— About this exercise —
Omitting all images, set down every line below exactly as it appears.

=====

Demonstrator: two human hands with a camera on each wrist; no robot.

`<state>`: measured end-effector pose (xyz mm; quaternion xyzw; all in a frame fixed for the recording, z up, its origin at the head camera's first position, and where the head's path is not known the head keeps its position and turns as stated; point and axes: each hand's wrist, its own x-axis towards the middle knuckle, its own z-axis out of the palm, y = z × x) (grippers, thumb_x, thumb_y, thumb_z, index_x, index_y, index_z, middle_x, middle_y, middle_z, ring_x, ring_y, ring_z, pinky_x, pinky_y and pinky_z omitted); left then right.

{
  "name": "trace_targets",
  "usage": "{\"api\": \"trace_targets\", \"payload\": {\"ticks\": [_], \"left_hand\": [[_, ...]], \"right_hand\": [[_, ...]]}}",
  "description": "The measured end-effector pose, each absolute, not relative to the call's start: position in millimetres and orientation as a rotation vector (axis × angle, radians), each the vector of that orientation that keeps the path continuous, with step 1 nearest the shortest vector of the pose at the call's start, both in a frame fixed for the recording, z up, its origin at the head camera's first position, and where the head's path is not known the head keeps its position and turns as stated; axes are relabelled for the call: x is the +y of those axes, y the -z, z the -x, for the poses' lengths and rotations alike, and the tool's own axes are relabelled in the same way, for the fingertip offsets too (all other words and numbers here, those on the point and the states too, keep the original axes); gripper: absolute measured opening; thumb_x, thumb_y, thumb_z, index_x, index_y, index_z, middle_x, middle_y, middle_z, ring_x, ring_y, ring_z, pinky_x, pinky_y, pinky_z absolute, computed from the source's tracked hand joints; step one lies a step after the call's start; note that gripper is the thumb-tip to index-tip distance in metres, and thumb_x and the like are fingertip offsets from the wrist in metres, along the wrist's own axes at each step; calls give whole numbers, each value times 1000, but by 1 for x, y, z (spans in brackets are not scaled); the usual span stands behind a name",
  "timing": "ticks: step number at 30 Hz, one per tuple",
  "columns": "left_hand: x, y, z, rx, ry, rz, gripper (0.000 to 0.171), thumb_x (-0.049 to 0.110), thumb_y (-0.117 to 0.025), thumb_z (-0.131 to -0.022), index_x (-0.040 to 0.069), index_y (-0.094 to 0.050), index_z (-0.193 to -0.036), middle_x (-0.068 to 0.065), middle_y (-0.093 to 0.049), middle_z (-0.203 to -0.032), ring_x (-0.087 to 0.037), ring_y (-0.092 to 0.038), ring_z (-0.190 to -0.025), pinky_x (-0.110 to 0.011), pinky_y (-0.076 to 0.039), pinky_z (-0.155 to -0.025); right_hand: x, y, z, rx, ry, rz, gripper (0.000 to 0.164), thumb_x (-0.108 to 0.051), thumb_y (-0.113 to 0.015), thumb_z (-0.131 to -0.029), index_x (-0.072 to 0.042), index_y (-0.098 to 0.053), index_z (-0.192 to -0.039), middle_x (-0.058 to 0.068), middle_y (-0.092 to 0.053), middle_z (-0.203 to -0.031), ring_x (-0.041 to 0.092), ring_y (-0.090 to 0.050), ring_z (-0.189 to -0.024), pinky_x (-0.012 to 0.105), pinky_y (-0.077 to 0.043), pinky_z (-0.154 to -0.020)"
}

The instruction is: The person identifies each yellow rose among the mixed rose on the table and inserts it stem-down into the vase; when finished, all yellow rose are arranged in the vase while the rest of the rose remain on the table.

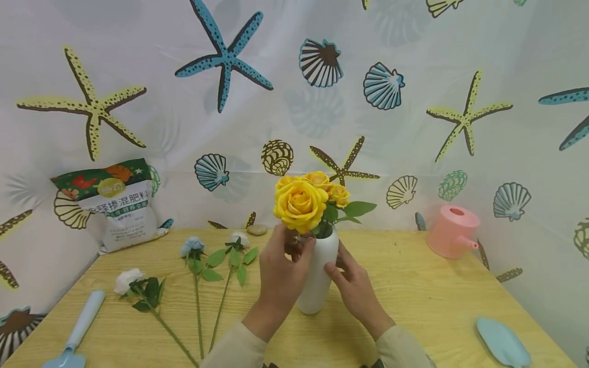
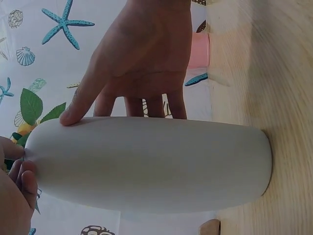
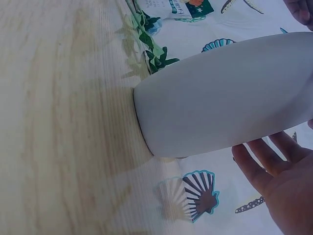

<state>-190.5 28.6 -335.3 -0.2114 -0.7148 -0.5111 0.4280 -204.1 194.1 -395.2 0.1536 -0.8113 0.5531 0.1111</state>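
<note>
A white vase (image 1: 317,278) stands upright on the wooden table, with yellow roses (image 1: 301,205) and green leaves (image 1: 360,208) rising from its mouth. My left hand (image 1: 281,271) is at the vase's rim under the largest rose, its fingers curled and pinching at the stem, which the hand mostly hides. On the other side my right hand (image 1: 356,286) holds the upper body of the vase. Its thumb lies on the near face and the fingers reach behind, as the left wrist view shows of this hand (image 2: 142,54).
Left of the vase lie a white rose (image 1: 130,281), a blue flower (image 1: 192,247) and another white flower (image 1: 239,239). A light-blue trowel (image 1: 85,319), a fertilizer bag (image 1: 126,214) and a stone (image 1: 256,230) are also leftward. Rightward are a pink watering can (image 1: 453,232) and a blue scoop-like piece (image 1: 503,341).
</note>
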Motion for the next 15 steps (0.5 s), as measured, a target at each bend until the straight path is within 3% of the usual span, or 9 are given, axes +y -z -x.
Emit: {"api": "trace_targets", "payload": {"ticks": [7, 15], "left_hand": [[16, 343, 191, -1809, 1254, 536, 33, -1, -81, -81, 1, -59, -105, -9, -67, -91, -11, -59, -62, -21, -52, -55], [-21, 349, 190, -2001, 1164, 430, 21, -1, -78, -83, 3, -64, -98, -9, -66, -88, -14, -63, -65, -26, -54, -57]], "right_hand": [[195, 394, 204, -2390, -1638, -438, 63, -25, -57, -104, -19, -30, -160, 15, -54, -148, 32, -62, -123, 48, -53, -101], [196, 396, 204, -2393, -1647, -445, 59, -25, -57, -104, -11, -36, -156, 17, -57, -143, 33, -61, -124, 50, -52, -103]]}}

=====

— Exercise response —
Demonstrator: two human hands with a camera on each wrist; no robot.

`<state>`: measured end-effector pose (xyz mm; quaternion xyzw; all in a frame fixed for the recording, z up, its origin at the head camera's first position, and where the head's path is not known the head keeps its position and turns as stated; point and axes: each hand's wrist, its own x-axis towards the middle knuckle, its own z-axis out of the palm, y = z × x) (grippers, thumb_x, thumb_y, thumb_z, index_x, index_y, index_z, middle_x, middle_y, middle_z, ring_x, ring_y, ring_z, pinky_x, pinky_y and pinky_z omitted); left then right.

{
  "name": "trace_targets",
  "usage": "{\"api\": \"trace_targets\", \"payload\": {\"ticks\": [_], \"left_hand\": [[_, ...]], \"right_hand\": [[_, ...]]}}",
  "description": "The measured end-effector pose, each absolute, not relative to the call's start: position in millimetres and orientation as a rotation vector (axis × angle, radians), each the vector of that orientation that keeps the path continuous, with step 1 nearest the shortest vector of the pose at the call's start, both in a frame fixed for the recording, z up, its origin at the head camera's first position, and where the head's path is not known the head keeps its position and turns as stated; axes are relabelled for the call: x is the +y of those axes, y the -z, z the -x, for the poses' lengths and rotations alike, and the tool's own axes are relabelled in the same way, for the fingertip offsets too (all other words and numbers here, those on the point and the states too, keep the original axes); gripper: absolute measured opening; thumb_x, thumb_y, thumb_z, index_x, index_y, index_z, middle_x, middle_y, middle_z, ring_x, ring_y, ring_z, pinky_x, pinky_y, pinky_z absolute, computed from the source's tracked hand joints; step one lies a step after the call's start; note that gripper is the thumb-tip to index-tip distance in metres, and thumb_x and the like are fingertip offsets from the wrist in metres, along the wrist's own axes at each step; calls give whole numbers, each value times 1000, but by 1 for x, y, z (spans in brackets are not scaled); the usual span stands behind a name",
  "timing": "ticks: step number at 30 Hz, one per tuple",
  "columns": "left_hand: x, y, z, rx, ry, rz, gripper (0.000 to 0.171), thumb_x (-0.049 to 0.110), thumb_y (-0.117 to 0.025), thumb_z (-0.131 to -0.022), index_x (-0.040 to 0.069), index_y (-0.094 to 0.050), index_z (-0.193 to -0.036), middle_x (-0.068 to 0.065), middle_y (-0.093 to 0.049), middle_z (-0.203 to -0.032), ring_x (-0.087 to 0.037), ring_y (-0.092 to 0.038), ring_z (-0.190 to -0.025), pinky_x (-0.110 to 0.011), pinky_y (-0.076 to 0.039), pinky_z (-0.155 to -0.025); right_hand: x, y, z, rx, ry, rz, gripper (0.000 to 0.164), thumb_x (-0.108 to 0.051), thumb_y (-0.113 to 0.015), thumb_z (-0.131 to -0.029), index_x (-0.072 to 0.042), index_y (-0.098 to 0.053), index_z (-0.192 to -0.039), middle_x (-0.058 to 0.068), middle_y (-0.092 to 0.053), middle_z (-0.203 to -0.031), ring_x (-0.041 to 0.092), ring_y (-0.090 to 0.050), ring_z (-0.189 to -0.024), pinky_x (-0.012 to 0.105), pinky_y (-0.077 to 0.043), pinky_z (-0.154 to -0.020)"
}

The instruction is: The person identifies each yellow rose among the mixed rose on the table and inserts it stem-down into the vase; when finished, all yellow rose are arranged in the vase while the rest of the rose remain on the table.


<state>-190.5 28.6 -335.3 -0.2114 -0.7148 -0.5111 0.4280 -204.1 194.1 -395.2 0.1536 -0.8113 0.5531 0.1111</state>
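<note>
A white vase (image 1: 317,278) stands upright on the wooden table, with yellow roses (image 1: 301,205) and green leaves (image 1: 360,208) rising from its mouth. My left hand (image 1: 281,271) is at the vase's rim under the largest rose, its fingers curled and pinching at the stem, which the hand mostly hides. On the other side my right hand (image 1: 356,286) holds the upper body of the vase. Its thumb lies on the near face and the fingers reach behind, as the left wrist view shows of this hand (image 2: 142,54).
Left of the vase lie a white rose (image 1: 130,281), a blue flower (image 1: 192,247) and another white flower (image 1: 239,239). A light-blue trowel (image 1: 85,319), a fertilizer bag (image 1: 126,214) and a stone (image 1: 256,230) are also leftward. Rightward are a pink watering can (image 1: 453,232) and a blue scoop-like piece (image 1: 503,341).
</note>
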Motion for the next 15 steps (0.5 s), as measured, a target at each bend until the straight path is within 3% of the usual span, or 9 are given, axes +y -z -x.
Emit: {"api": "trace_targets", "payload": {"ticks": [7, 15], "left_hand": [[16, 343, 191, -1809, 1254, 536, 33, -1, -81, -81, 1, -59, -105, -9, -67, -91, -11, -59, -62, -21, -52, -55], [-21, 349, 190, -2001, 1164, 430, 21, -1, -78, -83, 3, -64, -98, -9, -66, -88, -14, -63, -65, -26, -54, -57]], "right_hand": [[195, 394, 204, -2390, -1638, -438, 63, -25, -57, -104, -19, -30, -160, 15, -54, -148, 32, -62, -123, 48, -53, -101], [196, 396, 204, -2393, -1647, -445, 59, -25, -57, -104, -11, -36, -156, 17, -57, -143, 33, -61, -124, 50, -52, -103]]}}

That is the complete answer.